Tuesday, June 16, 2009

Dead Ship

But not even a nightmare hurts this much.

Blood escapes my lips, riding the leading edge of a groan. A closed-lipped cough sends droplets in an expanding half-circle. More blood.

If I cared, I’d wipe the remnants from my lips and assess my situation, or at least dress my wounds, but I don’t because all I can think is holy living fuck where in the hell is Tricia?

I try and blink the blurriness from my eyes; my vision goes from shitty to just less-shitty, and I can settle for that. Something is ringing, and at first it’s just my head, but it starts oscillating and I realize that it’s an alarm and oh, fuck me, that’s a bad sign.

That’s the last thing you want to hear on a space ship. Not that I wasn’t expecting it. Then again, the fact that I’m hearing it means there’s still air.

I know I’m in microgravity because nothing has as flat a trajectory as the blood I just coughed up in an environment with gravity, so I push off the bulkhead. Something made out of steel screams in agony, and the gravity’s b—

Head: meet floor. Floor: head. My stomach is doing cartwheels and I’m seeing spots, and can we please decide on gravity, no gravity, something?

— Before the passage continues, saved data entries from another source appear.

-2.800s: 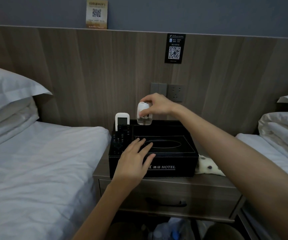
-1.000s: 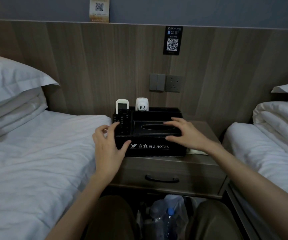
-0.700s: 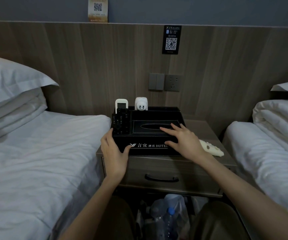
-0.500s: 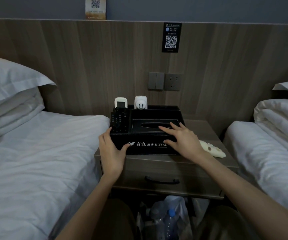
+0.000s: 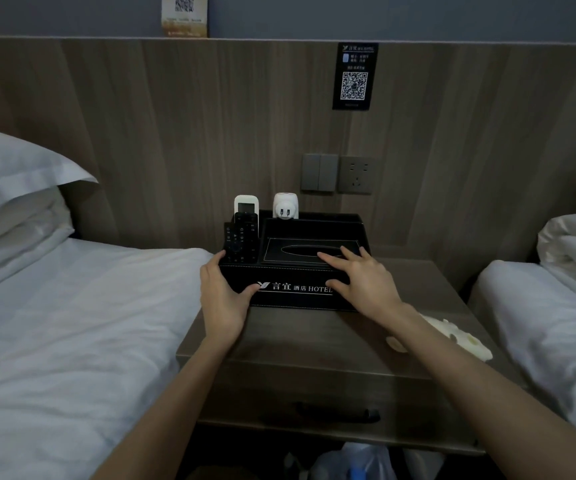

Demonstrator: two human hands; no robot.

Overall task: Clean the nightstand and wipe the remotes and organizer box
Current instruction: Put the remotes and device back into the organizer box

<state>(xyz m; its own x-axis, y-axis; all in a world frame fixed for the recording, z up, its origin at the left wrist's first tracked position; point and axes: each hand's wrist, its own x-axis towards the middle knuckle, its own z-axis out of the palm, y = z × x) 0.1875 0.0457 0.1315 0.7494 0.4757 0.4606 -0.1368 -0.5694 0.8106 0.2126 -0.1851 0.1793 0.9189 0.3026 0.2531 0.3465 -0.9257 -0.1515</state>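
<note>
Black organizer box [image 5: 293,299] pushed farther back on nightstand [image 5: 314,344]; left hand [image 5: 222,306] fingers grip corner, right hand [image 5: 364,284] fingers flat atop.

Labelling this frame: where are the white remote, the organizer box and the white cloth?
white remote [image 5: 246,203], head view, screen end.
organizer box [image 5: 290,301], head view, front panel under lettering.
white cloth [image 5: 459,336], head view, visible middle.

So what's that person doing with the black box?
A person is holding the box on the nightstand. The left hand grips its left front corner; the right hand rests flat on its top. The remotes and a white plug stand in its slots. A cloth lies on the nightstand's right side.
</note>
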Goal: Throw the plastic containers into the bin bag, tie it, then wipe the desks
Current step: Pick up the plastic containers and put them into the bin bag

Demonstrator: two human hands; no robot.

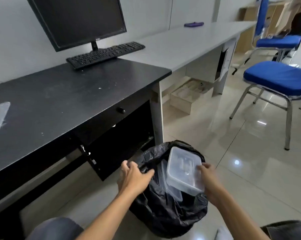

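Right hand [209, 181] pinching the container [184, 170], left hand [132, 177] gripping the bin bag [163, 213]: we are risking it tipping over the rim.

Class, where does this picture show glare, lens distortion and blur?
Head view: glare spots on the glossy floor; the wide-angle lens tilts the monitor; the plastic container and bin bag look sharp, the far chair softer.
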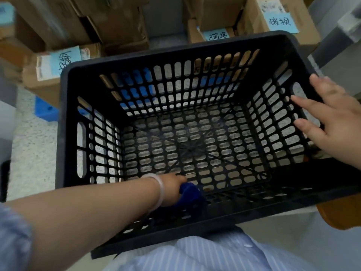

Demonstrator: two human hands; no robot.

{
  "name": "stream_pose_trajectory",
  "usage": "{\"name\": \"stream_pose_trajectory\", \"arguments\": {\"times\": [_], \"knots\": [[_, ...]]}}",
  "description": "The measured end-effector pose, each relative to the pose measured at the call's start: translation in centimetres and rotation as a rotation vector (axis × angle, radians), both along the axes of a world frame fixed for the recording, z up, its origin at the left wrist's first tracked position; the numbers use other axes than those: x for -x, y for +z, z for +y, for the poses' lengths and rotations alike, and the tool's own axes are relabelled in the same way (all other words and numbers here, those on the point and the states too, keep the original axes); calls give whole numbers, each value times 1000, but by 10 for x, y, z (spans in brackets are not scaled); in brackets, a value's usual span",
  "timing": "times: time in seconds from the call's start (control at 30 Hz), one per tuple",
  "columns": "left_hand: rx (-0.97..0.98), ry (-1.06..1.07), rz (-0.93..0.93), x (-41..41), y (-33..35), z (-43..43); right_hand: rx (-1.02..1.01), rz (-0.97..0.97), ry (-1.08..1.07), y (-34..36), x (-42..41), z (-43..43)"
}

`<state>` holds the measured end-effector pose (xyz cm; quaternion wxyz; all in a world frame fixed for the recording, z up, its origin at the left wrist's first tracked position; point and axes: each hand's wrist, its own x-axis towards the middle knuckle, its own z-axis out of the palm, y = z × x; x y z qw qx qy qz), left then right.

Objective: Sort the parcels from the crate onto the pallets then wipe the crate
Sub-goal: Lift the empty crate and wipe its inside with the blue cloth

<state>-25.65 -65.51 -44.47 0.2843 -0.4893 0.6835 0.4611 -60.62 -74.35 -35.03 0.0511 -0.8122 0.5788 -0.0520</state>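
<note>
The crate [66, 118] is black, a grid of rounded slots. The cloth [190, 193] is dark blue, the bangle [160, 190] milky white. The shirt [205, 255] is pale blue with thin white stripes. Brown boxes [117, 22] carry light blue labels [281, 21] with black handwriting. The floor [33, 143] is speckled grey, the pallet [46, 109] blue.

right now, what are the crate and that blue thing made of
The crate looks like black moulded plastic, matt: rigid slotted lattice walls. The blue cloth in the left hand seems soft fabric, fuzzy and bunched; weave too blurred to tell.
</note>
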Motion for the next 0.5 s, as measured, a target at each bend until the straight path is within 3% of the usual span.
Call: {"name": "stream_pose_trajectory", "arguments": {"times": [0.17,0.5], "knots": [[-57,-109,-19,-8,55,-7,17,29,-21,-4,4,0],[-62,-21,119,-60,152,17,94,16,25,-33,25,-18]]}}
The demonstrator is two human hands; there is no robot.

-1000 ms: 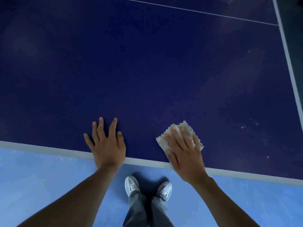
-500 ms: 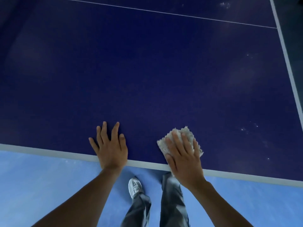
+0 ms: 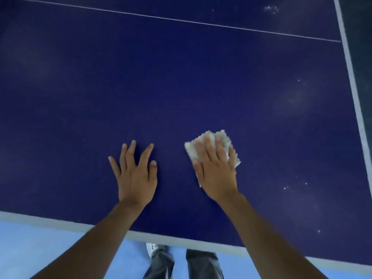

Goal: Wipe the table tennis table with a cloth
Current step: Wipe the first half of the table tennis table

Butterflies beating their wings in my stomach inform me that, once again, the gravity is dead. With a groan, I sit up.

I become conscious of what I’m seeing, and for a second my heart leaps into my throat; everything’s red.

Wait; emergency lights. Right. So the power must be out.

And I’m not the only thing floating around in the communications bay. Aside from the dinner I ate longer ago than I can remember, microphone headsets both intact and otherwise, pieces of the comm set I’d taken apart to work on, and the tools with which I’d been working on it, it looked like there was somebody in here with me.

Whoever it is is facing perpendicular to me, and all I can see is the side of their head. Eyes closed; maybe he’s unconscious.

“Hey,” I say, reaching over to shake him awake, “Any idea what happ—“
His leg catches on the work bench, turning his body and head, which was only half there, and proving me right: it was somebody.

Some body.

Rick, actually. Lead engineer. Jesus Christ, he must have come up from the engine room to give a damage report to the Captain when we…the ship…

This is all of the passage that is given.